From the line with "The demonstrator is" through the line with "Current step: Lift", repeat the entries verbatim, both end lines included, and add nothing.

┌──

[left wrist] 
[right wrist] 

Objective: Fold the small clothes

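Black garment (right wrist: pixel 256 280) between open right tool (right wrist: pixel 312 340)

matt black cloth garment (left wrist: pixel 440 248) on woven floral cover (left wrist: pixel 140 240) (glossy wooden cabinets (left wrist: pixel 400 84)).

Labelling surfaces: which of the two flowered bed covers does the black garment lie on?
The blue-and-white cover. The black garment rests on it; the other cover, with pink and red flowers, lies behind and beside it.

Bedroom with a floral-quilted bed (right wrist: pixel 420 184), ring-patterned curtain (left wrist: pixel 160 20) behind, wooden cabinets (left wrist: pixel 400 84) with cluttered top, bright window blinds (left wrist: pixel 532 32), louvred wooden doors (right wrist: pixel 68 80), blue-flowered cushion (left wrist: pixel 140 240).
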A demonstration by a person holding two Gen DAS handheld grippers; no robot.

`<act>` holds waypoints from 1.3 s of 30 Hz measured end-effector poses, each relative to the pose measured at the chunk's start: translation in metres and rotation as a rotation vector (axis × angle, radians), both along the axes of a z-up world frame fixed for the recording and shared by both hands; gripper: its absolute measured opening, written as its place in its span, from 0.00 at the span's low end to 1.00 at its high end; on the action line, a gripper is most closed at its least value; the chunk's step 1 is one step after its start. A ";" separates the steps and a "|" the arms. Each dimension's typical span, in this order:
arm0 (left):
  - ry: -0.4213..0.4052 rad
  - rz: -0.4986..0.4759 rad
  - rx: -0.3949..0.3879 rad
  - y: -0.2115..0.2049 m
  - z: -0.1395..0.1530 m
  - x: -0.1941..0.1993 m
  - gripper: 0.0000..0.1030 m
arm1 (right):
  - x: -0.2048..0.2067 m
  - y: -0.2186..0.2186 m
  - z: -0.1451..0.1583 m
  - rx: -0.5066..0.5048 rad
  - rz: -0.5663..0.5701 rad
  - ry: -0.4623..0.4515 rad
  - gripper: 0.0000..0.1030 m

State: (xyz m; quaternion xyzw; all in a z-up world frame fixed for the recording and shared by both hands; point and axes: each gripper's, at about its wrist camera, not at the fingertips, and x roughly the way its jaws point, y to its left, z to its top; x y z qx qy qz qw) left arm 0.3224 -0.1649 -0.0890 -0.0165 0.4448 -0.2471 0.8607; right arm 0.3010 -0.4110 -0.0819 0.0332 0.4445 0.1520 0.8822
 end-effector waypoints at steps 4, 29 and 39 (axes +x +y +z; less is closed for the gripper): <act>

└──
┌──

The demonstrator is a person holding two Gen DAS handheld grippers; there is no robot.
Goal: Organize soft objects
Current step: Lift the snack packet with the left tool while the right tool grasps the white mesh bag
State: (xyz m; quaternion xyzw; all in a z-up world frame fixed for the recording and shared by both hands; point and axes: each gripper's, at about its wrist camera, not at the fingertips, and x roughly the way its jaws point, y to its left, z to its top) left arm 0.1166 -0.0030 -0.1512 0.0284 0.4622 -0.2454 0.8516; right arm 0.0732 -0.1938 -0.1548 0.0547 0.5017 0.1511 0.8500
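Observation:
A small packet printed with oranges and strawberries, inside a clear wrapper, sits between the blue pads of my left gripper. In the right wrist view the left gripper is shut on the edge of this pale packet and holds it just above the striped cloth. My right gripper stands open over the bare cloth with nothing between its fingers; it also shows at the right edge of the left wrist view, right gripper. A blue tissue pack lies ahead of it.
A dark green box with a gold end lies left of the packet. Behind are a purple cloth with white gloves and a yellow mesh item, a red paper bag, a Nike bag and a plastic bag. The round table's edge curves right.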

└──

RESPONSE AREA:
The demonstrator is a person holding two Gen DAS handheld grippers; there is no robot.
Goal: Organize soft objects
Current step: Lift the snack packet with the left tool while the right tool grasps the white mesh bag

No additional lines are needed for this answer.